La Haute juridiction rappelle ce que constitue un lien de subordination. Selon la Cour de cassation, « le lien de subordination est caractérisé par l’exécution d’un travail sous l’autorité d’un employeur qui a le pouvoir de donner des ordres et des directives, d’en contrôler l’exécution et de sanctionner les manquements de son subordonné ».

Cet arrêt vient bouleverser le système de travail des livreurs à vélo. Au paravent, ces derniers n’étaient pas liés à leurs employeurs par un contrat de travail. Ils avaient le statut d’auto-entrepreneur.

La géo-localisation et le pouvoir de sanction

Selon la Cour, il existe bien un contrat de travail liant un coursier à une société utilisant une plate-forme web et une application dotée d’un système de géo-localisation permettant le suivi en temps réel par la société de la position du coursier et que la société disposait d’un pouvoir de sanction à l’égard du coursier.

En l’espèce, il s’agit de la société Take Eat Easy utilisant une plate-forme web et une application afin de mettre en relation des restaurateurs partenaires, des clients passant commande de repas et des livreurs à vélo exerçant leur activité sous un statut d’indépendant. M. X a postulé auprès de cette société en qualité d’auto-entrepreneur. Le 13 janvier 2016, les parties ont conclu un contrat de prestation de services. En date du 27 avril 2016, M. X a saisi la juridiction prud’homale d’une demande de requalification de son contrat en un contrat de travail.

La cour d’appel a retenu que M. X n’était pas lié à la société Take Eat Easy par un contrat de travail.

La Haute juridiction casse la décision de la cour d’appel et retient l’existence d’un contrat de travail.

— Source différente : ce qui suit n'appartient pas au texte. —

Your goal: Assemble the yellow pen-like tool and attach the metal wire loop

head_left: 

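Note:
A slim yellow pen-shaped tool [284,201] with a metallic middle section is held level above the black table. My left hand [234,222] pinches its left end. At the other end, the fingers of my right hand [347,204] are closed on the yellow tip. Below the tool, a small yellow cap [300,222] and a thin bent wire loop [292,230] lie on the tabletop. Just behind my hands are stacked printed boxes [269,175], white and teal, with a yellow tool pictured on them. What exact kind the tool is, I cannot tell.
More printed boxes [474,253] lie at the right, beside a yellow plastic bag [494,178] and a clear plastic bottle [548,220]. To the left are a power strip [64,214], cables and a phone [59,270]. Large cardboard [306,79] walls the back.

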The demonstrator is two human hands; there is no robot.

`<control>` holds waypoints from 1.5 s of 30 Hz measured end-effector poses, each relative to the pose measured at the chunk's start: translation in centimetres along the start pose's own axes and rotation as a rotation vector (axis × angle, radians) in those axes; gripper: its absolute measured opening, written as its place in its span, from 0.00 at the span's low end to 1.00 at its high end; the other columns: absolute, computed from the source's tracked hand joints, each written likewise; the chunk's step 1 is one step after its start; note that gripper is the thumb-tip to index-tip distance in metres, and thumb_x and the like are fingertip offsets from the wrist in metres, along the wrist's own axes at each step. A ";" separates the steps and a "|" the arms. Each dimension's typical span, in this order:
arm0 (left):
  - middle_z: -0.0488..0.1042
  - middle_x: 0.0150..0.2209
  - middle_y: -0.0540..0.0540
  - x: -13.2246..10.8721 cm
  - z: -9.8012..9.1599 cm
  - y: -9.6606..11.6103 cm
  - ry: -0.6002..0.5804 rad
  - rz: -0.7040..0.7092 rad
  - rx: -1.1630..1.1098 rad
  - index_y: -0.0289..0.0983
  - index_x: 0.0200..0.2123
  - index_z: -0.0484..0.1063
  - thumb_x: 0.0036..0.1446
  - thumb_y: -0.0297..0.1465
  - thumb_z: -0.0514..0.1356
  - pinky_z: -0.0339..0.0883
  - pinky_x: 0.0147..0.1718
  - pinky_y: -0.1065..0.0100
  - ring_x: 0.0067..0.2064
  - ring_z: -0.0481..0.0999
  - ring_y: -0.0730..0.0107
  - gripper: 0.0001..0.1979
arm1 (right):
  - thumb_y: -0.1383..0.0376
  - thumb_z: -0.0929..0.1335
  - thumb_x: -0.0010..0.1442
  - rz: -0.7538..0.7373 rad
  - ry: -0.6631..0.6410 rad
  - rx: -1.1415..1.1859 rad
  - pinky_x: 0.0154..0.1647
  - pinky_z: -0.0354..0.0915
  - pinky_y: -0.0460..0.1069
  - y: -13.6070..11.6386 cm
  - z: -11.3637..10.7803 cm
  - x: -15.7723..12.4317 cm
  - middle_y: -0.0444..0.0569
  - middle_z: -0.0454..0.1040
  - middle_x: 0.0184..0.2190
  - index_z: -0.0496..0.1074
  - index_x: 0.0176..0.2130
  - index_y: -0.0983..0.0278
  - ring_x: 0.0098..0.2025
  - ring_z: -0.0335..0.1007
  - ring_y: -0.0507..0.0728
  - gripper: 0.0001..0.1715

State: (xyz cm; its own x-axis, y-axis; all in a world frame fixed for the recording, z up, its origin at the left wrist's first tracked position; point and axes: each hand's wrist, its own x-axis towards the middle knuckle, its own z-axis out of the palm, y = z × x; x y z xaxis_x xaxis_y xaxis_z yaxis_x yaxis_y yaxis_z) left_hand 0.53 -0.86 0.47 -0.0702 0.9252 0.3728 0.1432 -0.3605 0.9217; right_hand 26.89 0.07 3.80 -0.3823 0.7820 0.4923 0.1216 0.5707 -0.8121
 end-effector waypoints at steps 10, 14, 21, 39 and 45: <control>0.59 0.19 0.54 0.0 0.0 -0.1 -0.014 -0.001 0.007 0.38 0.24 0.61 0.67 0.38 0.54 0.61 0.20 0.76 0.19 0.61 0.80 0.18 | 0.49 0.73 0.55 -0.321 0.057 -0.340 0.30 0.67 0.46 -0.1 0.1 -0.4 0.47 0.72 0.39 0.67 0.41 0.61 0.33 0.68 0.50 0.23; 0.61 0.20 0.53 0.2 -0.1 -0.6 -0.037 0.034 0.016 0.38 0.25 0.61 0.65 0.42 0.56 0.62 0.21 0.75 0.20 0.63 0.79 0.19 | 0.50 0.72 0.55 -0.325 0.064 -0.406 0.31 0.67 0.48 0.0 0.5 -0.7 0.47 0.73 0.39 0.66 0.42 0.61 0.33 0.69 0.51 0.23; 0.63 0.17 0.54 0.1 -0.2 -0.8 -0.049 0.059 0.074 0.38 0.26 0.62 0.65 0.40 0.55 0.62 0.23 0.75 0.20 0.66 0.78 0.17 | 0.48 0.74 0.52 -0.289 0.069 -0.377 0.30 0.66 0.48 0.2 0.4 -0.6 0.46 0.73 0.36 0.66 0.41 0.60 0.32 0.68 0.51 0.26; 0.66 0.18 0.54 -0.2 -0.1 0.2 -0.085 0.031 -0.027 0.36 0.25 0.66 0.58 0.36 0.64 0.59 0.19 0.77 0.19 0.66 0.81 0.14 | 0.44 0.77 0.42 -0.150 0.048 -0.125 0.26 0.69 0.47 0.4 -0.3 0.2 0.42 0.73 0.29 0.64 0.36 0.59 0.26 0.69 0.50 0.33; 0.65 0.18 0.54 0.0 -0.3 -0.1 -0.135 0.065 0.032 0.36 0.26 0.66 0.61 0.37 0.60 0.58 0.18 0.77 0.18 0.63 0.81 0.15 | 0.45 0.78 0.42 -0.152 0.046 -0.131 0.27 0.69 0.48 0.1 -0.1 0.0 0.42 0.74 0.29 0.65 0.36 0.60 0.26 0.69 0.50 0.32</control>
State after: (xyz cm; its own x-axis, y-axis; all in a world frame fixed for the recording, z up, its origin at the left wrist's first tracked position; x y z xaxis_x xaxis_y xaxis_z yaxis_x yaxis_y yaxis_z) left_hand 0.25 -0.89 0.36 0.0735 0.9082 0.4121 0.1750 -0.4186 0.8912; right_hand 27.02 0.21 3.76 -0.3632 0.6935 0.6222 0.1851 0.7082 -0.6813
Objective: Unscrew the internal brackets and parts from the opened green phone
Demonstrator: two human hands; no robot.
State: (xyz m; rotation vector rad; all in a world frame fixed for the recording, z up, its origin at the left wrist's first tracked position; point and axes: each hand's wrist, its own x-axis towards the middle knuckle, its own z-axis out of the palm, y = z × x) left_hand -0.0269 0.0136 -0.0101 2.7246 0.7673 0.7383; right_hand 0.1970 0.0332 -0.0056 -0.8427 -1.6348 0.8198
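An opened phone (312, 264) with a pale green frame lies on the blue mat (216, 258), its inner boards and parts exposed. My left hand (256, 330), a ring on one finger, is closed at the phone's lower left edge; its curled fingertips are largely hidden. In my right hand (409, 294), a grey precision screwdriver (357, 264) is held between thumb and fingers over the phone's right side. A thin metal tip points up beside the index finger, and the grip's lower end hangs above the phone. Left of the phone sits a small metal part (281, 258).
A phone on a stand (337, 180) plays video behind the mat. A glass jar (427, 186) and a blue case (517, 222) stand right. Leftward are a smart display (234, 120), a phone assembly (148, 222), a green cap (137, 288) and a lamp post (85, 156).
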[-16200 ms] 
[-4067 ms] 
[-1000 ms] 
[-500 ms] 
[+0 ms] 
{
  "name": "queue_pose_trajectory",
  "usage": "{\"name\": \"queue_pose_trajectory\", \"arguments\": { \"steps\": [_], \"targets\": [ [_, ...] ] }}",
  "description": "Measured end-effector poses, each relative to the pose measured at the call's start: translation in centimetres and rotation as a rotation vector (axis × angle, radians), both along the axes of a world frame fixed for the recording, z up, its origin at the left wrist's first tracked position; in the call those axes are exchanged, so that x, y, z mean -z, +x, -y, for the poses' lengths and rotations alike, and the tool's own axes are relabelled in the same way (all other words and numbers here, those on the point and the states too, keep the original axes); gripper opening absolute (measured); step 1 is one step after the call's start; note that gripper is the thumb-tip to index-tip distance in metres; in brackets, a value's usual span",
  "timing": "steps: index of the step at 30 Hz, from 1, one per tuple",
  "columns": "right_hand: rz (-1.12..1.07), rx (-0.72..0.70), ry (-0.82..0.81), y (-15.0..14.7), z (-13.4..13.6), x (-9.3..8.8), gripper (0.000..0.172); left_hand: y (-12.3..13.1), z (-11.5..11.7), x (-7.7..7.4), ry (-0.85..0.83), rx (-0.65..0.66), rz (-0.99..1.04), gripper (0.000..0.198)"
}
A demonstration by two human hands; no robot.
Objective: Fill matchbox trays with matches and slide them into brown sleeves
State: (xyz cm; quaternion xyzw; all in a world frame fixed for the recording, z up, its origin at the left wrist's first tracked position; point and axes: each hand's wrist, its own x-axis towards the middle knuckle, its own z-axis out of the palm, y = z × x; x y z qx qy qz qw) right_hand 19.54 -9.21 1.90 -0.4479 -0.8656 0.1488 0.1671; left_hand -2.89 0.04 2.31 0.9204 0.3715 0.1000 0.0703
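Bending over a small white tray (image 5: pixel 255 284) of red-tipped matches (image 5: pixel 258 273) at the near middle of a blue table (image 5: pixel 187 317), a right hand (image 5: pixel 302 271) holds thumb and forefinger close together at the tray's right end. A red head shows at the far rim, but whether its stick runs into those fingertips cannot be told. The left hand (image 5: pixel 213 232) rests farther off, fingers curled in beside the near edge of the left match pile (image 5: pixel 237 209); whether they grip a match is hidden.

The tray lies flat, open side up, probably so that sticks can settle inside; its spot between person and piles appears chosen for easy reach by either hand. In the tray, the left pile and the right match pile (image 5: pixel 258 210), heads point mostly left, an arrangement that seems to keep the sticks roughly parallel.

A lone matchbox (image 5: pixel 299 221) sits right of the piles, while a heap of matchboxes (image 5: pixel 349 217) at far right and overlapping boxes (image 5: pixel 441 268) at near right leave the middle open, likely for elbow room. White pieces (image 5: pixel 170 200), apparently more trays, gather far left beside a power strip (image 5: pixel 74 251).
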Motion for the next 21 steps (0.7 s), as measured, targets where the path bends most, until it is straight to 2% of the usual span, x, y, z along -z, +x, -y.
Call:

Il faut noter que cette décision de la Cour de cassation ne sera pas sans conséquences pour les plateformes et les consommateurs.

Nous savons que, qui dit salariés, dit coûts. Par exemple pour les plateformes qui collaborent avec des centaines de coursiers à vélo, les coûts salariales seront élevés. Dans ce cas, on risque d’assister au déclin de certaines plateformes. Ces coûts vont surement se répercuter sur les consommateurs, qui vont payer beaucoup plus cher.